# What to work on
Only the lines below between the ones containing "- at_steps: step" and "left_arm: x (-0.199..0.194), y", inclusive, are to be reproduced, each exactly as it stands.

# Data extract
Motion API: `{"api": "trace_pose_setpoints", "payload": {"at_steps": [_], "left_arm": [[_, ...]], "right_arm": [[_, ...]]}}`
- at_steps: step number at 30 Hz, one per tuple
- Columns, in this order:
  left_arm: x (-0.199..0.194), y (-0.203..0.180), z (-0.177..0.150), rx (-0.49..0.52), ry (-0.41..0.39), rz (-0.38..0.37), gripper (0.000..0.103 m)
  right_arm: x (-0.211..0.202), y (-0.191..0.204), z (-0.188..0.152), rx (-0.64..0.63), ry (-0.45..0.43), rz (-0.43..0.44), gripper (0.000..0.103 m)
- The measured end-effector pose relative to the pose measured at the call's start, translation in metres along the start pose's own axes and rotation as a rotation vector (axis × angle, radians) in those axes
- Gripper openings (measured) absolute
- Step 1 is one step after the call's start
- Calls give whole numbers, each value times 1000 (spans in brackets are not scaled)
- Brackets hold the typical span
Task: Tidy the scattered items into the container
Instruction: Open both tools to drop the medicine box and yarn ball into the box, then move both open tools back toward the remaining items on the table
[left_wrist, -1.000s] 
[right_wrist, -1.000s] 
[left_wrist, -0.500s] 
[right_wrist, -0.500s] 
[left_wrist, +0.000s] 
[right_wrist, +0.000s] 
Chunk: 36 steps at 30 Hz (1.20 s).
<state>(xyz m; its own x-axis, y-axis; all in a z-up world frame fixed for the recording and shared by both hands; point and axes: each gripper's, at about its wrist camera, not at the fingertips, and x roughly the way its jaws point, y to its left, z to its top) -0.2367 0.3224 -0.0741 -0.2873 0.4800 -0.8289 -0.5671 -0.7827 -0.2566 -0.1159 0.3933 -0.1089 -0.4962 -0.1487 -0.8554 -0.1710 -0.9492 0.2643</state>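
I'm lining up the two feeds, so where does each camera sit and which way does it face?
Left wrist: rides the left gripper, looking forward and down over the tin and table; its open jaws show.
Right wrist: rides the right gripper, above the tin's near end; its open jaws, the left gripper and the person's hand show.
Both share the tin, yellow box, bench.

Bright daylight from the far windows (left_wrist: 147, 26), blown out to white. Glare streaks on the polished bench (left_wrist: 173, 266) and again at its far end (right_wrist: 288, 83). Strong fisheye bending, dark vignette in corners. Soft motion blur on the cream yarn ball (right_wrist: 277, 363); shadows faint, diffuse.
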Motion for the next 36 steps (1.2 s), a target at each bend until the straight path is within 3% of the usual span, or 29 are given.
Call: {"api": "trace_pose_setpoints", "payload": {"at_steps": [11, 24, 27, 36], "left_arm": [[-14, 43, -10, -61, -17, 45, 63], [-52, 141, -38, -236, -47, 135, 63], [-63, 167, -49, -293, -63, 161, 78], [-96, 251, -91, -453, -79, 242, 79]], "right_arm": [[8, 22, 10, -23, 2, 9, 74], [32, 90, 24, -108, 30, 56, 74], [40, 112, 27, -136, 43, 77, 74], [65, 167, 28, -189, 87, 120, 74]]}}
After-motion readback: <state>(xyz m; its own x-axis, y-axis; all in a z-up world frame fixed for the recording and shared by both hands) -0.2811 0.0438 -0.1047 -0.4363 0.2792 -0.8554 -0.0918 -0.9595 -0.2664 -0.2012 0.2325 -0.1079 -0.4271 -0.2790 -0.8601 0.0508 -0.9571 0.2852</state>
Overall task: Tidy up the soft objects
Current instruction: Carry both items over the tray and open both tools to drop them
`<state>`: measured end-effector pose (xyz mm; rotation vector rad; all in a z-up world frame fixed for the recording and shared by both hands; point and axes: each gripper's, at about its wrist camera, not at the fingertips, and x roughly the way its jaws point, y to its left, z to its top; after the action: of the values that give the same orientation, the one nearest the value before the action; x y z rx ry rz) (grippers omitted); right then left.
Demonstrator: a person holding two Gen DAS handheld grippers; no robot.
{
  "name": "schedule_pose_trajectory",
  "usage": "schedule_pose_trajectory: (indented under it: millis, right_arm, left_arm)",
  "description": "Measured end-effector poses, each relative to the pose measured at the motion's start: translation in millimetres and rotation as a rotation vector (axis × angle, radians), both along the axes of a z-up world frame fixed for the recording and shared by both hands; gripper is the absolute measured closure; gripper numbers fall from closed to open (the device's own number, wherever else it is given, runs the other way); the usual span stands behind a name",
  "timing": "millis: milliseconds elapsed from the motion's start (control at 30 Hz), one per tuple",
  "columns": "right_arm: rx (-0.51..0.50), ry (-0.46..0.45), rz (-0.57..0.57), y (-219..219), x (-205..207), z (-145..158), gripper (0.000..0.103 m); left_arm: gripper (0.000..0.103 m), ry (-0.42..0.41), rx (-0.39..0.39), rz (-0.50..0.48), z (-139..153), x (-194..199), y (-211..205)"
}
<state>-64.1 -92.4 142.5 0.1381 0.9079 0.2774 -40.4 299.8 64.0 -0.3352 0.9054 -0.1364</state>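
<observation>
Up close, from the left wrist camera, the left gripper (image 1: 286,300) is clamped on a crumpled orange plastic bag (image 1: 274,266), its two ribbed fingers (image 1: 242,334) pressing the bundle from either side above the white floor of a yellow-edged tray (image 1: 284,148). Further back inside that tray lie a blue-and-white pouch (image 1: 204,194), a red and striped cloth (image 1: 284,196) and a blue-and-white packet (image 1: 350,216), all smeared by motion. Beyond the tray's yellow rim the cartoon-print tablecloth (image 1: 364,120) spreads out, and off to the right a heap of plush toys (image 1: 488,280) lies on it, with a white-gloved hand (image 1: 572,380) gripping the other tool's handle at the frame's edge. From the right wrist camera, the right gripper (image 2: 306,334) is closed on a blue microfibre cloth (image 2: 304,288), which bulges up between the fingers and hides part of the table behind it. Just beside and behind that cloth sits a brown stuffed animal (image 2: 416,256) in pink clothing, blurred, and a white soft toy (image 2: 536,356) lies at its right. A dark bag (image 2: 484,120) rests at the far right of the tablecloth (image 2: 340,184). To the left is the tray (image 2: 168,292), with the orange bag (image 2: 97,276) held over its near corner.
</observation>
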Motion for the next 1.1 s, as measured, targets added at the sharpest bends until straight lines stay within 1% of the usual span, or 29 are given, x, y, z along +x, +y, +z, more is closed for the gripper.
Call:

# Output of the task
- at_steps: step number at 30 Hz, one per tuple
- Columns, in this order:
  left_arm: x (-0.199..0.194), y (-0.203..0.180), z (-0.177..0.150), rx (-0.49..0.52), ry (-0.41..0.39), rz (-0.38..0.37), gripper (0.000..0.103 m)

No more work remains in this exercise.